Supplying Brazilian Events: Immigration Focus

Recent changes to visa requirements for companies providing goods and services to Brazil for major events are outlined for MEI readers by Matthew Amoils, director, ASG Immigration.

In 2016, Brazil is set to host the biggest sporting event of them all, the Olympic Games. Brazil will also host another of the world’s biggest sporting events in 2014, the FIFA World Cup. Annually, Brazil hosts the Sao Paulo Grand Prix, and of course, the Rio Carnival. In addition to international visitors coming to watch these major events and experience Brazil’s vibrant culture, there are many visitors arriving for the purpose of temporarily supplying goods or services to the spectators, event participants, journalists and others.

Brazil’s Visa Requirements

The requirement to obtain a Visit visa before travelling to Brazil depends on a person’s nationality. This is basically a question of reciprocity. US citizens, for example, must apply in advance for a visa, while citizens of the United Kingdom, France, Germany, and many other European countries receive a 90 day visa at the airport on arrival. A significant development has recently been announced with regard to visitors from the EEA. As of 26 November 2012, a reciprocal arrangement now allows for citizens of the 26 Schengen agreement countries to only spend up to 90 days visa free in Brazil in any 180 day period. This is due to the uniform entry conditions imposed on Brazilian nationals entering the Schengen Agreement State areas. The UK and Republic of Ireland are not part of this agreement so British and Irish nationals may still in certain circumstances be allowed to visit Brazil for periods of up to six months at a time, in accordance the way Brazilian nationals are treated in these two countries.

Those planning to conduct business for example making sales visits or negotiating potential deals should declare their intentions and apply for a Business Visit visa. Foreign workers either on a short or long term contract who will be remunerated by a Brazilian entity must apply for a Temporary Work visa, which are normally issued for two years. Applications for this visa must be made in advance at Brazilian consular posts. There is a separate Visit visa category for journalists, film crew and photographers, and another separate category for news correspondents.

Where a service is provided to a Brazilian company on a contract basis and the work is of a technical nature, the Technical Assistance visa can be granted to allow work for a period of up to one year. A training plan for the technology transfer is required and the individual must have at least three years of experience. For short-term visits, a 90-day option is available with simplified criteria and streamlined processing requirements.

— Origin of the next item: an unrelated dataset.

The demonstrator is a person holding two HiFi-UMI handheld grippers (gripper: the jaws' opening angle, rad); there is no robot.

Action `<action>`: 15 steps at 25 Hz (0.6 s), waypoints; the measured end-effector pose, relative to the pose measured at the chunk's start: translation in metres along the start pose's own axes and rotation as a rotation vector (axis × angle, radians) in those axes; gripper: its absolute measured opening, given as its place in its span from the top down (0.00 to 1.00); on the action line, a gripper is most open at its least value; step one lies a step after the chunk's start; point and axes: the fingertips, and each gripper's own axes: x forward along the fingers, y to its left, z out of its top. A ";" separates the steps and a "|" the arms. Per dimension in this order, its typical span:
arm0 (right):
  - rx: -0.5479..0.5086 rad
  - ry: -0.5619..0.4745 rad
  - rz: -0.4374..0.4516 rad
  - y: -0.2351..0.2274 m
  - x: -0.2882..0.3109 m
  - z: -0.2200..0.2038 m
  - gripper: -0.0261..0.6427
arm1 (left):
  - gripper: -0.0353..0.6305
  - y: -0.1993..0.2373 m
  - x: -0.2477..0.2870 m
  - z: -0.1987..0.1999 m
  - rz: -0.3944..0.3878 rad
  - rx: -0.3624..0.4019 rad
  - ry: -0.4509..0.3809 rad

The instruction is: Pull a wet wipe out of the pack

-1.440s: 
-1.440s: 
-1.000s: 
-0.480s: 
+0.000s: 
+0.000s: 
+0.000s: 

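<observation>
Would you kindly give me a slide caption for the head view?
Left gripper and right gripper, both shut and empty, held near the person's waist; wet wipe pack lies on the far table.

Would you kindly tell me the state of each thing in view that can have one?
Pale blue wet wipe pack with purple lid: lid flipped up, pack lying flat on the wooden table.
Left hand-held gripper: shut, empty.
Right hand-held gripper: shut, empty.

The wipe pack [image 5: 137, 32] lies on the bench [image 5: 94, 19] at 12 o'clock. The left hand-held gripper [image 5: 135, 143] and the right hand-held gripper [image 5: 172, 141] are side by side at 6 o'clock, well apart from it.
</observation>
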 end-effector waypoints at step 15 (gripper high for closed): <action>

Brazil’s Visa Requirements for Suppliers for Large-Scale Events

Towards the end of November 2012 the government of Brazil finally announced some highly anticipated changes to its Immigration Regulations explaining how it will introduce special visa arrangements for the 2014 FIFA World Cup and 2016 Olympics, in addition to its current visa categories relating to entry for major events. The main requirement of the Professional Artists and Sportsman visa is that, like the Temporary Work visa, the Ministry of Labour approves the athlete’s work contract. With events the scale of the FIFA World Cup and the Olympics, the following special arrangements will be made at least for athletes and those directly connected to the competition.

A newly published ‘Resolution’ will introduce streamlined work permit application requirements. A new facility for priority processing will also be introduced for certain eligible foreign nationals who will be filing applications for work visas in connection with the 2014 FIFA World Cup and 2016 Olympic Games. The Ministry of Labour is in charge of this process and it has stated that it plans on dispensing with two very onerous parts of the work permit application conditions, namely, the evidence that is required to demonstrate the relevance of an applicant’s prior education and work experience and how this is necccessary for the role to be performed on assignment in Brazil. All that the Ministry will require is genuine evidence of the employee’s role being directly related to work involving the planning, construction and delivery of the FIFA World Cup and Olympics Games. It is anticipated (and hoped!) that the usual work permit processing time of approximately six weeks will be reduced to as little as one week. An online portal for Brazilian employers who are sponsoring foreign workers to file these applications electronically, instead of by paper forms and in-person submission is expected to simplify the process significantly.

Other recently announced changes include the ability of Brazilian employers to file successive work permit applications without having to wait for a 90 day period to elapse.

For most businesses with an eye on having a presence at major events coming up in Brazil, entry arrangements will most likely remain essentially the same as that discussed above for short-term entry and standard work. Persons supplying goods or services to bodies closely related to the running of an event, for example directly supplying services to an event organising body, would most likely be facilitated. The Temporary Work visa discussed above also allows a visa to be granted to persons supplying a service to the Brazilian government - this application process is perhaps likely to be facilitated in the case of the FIFA World Cup and particularly the Olympics.

Needless to say, companies wishing to supply a service or goods at a major event in Brazil who are not closely associated with an organising or government body are advised to commence planning their immigration arrangements well in advance.

This article is not intended to be a complete statement of the law relating to the subject matter. Advice should always be taken on specific matters and no responsibility can be accepted by ASG Immigration Limited for action taken based on the content of this article.